INPUT
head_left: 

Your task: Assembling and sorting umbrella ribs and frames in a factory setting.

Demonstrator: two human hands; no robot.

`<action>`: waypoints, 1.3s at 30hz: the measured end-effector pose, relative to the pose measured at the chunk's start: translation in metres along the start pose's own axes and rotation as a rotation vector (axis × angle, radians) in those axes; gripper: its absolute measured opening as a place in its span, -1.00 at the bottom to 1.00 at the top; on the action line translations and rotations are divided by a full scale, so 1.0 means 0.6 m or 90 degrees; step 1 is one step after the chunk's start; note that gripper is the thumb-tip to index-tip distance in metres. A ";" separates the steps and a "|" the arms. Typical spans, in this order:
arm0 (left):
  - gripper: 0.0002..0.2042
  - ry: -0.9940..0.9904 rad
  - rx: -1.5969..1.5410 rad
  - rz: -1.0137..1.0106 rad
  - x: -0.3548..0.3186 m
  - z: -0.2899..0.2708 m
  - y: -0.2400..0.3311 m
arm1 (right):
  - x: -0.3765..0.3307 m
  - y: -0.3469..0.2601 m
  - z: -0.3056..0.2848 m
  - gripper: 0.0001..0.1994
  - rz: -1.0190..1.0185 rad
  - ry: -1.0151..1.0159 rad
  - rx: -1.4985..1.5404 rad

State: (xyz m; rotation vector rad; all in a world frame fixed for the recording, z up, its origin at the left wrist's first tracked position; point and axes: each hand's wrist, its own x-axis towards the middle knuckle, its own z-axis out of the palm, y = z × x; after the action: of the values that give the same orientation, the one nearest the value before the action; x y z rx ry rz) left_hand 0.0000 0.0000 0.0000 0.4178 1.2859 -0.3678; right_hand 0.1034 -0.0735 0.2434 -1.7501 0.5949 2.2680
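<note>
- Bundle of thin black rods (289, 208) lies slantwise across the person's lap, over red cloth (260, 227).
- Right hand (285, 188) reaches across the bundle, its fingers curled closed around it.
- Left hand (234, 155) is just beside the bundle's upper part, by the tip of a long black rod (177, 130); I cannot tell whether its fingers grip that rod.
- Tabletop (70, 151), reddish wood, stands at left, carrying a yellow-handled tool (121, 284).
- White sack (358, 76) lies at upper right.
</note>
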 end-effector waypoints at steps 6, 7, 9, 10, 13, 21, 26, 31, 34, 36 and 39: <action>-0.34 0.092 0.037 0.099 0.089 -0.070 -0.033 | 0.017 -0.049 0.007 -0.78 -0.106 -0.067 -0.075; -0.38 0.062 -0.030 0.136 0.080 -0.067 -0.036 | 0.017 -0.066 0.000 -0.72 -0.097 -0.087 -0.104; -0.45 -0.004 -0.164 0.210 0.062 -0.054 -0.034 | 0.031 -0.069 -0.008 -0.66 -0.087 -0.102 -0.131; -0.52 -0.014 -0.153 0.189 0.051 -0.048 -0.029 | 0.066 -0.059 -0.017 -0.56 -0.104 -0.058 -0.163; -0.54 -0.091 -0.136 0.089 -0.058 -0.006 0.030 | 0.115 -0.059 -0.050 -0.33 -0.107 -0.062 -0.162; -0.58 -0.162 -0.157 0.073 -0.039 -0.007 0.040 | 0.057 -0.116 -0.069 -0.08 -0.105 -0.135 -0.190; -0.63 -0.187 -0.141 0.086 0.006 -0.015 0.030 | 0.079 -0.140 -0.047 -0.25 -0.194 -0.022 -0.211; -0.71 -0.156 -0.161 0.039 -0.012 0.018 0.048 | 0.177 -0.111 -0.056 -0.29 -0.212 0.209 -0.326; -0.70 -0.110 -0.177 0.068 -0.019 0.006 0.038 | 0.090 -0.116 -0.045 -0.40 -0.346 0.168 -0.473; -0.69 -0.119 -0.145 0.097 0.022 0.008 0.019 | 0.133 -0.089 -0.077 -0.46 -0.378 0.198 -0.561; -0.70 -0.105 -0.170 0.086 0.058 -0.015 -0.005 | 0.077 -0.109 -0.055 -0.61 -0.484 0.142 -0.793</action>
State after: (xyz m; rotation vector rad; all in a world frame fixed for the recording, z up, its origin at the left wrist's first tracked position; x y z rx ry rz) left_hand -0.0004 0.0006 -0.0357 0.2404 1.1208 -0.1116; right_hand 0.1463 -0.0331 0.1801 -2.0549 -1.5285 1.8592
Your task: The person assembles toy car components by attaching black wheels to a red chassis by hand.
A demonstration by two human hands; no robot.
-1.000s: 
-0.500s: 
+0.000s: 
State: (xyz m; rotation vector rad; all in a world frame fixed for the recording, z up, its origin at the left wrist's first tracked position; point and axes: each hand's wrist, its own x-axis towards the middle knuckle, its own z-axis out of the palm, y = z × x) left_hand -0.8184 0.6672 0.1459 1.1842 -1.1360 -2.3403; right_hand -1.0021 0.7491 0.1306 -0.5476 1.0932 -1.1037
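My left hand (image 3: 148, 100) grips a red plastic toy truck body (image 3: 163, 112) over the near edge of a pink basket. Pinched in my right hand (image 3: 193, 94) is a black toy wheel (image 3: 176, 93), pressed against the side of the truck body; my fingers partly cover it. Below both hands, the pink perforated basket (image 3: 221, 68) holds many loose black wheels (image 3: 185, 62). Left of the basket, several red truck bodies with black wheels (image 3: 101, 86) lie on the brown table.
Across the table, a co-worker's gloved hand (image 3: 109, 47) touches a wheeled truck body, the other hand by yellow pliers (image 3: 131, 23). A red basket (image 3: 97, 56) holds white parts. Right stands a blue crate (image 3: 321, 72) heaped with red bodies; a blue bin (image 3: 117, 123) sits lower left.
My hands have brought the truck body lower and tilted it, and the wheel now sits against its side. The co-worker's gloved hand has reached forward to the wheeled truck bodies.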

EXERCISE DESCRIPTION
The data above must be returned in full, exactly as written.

EXPECTED OUTPUT
head_left: 

Your task: Assembling and sorting umbrella ribs and frames in a factory setting.

Demonstrator: two human hands; no robot.

`<action>`: waypoints, 1.3s at 30hz: the measured end-effector pose, relative to the pose measured at the chunk's start: translation in metres along the start pose's own axes and rotation as a rotation vector (axis × angle, radians) in those axes; gripper: its absolute measured opening as a place in its span, -1.00 at the bottom to 1.00 at the top; on the action line translations and rotations are divided by a full scale, so 1.0 means 0.6 m or 90 degrees; step 1 is one step after the chunk's start; note that gripper is the thumb-tip to index-tip distance in metres. A ";" separates the steps and a "|" the arms. Typical spans, in this order:
arm0 (left):
  - gripper: 0.0002..0.2042
  - ry: -0.9940..0.9904 rad
  - rx: -1.5969..1.5410 rad
  - rz: -1.0137..1.0106 rad
  - x: -0.3548..0.3186 m
  - z: -0.2899..0.2708 m
  - y: -0.2400..0.3311 m
arm1 (right):
  - x: -0.3765..0.3307 m
  - y: -0.3469..0.2601 m
  - z: -0.3056..0.2848 m
  - gripper: 0.0001..0.1994
  - rz: -1.0190..1.0185 rad
  - ry: -1.0151..1.0159 rad
  - rx: -1.4985..1.5404 rad

State: (xyz m; rotation vector rad; all in a world frame fixed for the recording, z up, its origin at the left wrist's first tracked position; point and axes: each hand's wrist, its own x-axis towards the middle knuckle, its own z-axis out of the palm, y = z × x; after the action: of the values that give the same orientation, the one nearest the value before the action; x y z rx ry rz) left_hand 0.0000 0.0000 0.0000 0.4178 1.2859 -0.3678; right_hand 0.1034 -0.0735 0.2434 -1.7501 0.5949 2.2680
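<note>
- Bundle of thin black rods (289, 208) lies slantwise across the person's lap, over red cloth (260, 227).
- Right hand (285, 188) reaches across the bundle, its fingers curled closed around it.
- Left hand (234, 155) is just beside the bundle's upper part, by the tip of a long black rod (177, 130); I cannot tell whether its fingers grip that rod.
- Tabletop (70, 151), reddish wood, stands at left, carrying a yellow-handled tool (121, 284).
- White sack (358, 76) lies at upper right.
</note>
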 end-effector waypoints at steps 6, 7, 9, 10, 13, 21, 26, 31, 34, 36 and 39: <action>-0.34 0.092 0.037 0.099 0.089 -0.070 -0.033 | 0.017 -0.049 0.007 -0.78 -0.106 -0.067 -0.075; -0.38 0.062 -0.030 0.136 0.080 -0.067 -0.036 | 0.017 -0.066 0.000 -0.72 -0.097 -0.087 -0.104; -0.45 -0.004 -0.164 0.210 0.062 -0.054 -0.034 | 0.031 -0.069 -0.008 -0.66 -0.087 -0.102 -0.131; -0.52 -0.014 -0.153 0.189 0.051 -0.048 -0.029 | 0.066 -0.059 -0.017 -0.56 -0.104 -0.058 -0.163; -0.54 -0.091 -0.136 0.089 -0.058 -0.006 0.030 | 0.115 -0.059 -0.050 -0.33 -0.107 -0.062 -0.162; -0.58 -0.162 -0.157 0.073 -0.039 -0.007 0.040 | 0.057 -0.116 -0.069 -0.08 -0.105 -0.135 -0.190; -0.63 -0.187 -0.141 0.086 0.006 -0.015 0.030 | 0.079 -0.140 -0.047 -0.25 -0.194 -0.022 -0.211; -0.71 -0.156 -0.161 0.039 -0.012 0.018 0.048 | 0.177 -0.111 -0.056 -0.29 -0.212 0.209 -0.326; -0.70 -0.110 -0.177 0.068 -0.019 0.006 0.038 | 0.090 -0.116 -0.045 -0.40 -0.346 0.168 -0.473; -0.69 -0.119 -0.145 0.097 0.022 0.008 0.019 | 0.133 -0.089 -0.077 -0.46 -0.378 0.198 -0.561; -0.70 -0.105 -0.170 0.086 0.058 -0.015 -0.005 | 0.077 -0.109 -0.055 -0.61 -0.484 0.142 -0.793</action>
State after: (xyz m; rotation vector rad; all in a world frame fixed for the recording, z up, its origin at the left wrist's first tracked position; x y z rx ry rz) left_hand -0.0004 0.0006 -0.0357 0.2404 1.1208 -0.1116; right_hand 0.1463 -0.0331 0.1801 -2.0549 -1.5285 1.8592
Your task: The person assembles toy car components by attaching black wheels to a red chassis by hand.
A demonstration by two human hands; no robot.
-1.000s: 
-0.500s: 
+0.000s: 
State: (xyz m; rotation vector rad; all in a world frame fixed for the recording, z up, its origin at the left wrist's first tracked position; point and axes: each hand's wrist, its own x-axis towards the middle knuckle, its own z-axis out of the palm, y = z × x) left_hand -0.8184 0.6672 0.1459 1.1842 -1.1360 -2.3403; right_hand -1.0021 0.7491 0.1306 -0.5476 1.0932 -1.1037
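My left hand (image 3: 148, 100) grips a red plastic toy truck body (image 3: 163, 112) over the near edge of a pink basket. Pinched in my right hand (image 3: 193, 94) is a black toy wheel (image 3: 176, 93), pressed against the side of the truck body; my fingers partly cover it. Below both hands, the pink perforated basket (image 3: 221, 68) holds many loose black wheels (image 3: 185, 62). Left of the basket, several red truck bodies with black wheels (image 3: 101, 86) lie on the brown table.
Across the table, a co-worker's gloved hand (image 3: 109, 47) touches a wheeled truck body, the other hand by yellow pliers (image 3: 131, 23). A red basket (image 3: 97, 56) holds white parts. Right stands a blue crate (image 3: 321, 72) heaped with red bodies; a blue bin (image 3: 117, 123) sits lower left.
My hands have brought the truck body lower and tilted it, and the wheel now sits against its side. The co-worker's gloved hand has reached forward to the wheeled truck bodies.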

The output for this exercise is complete.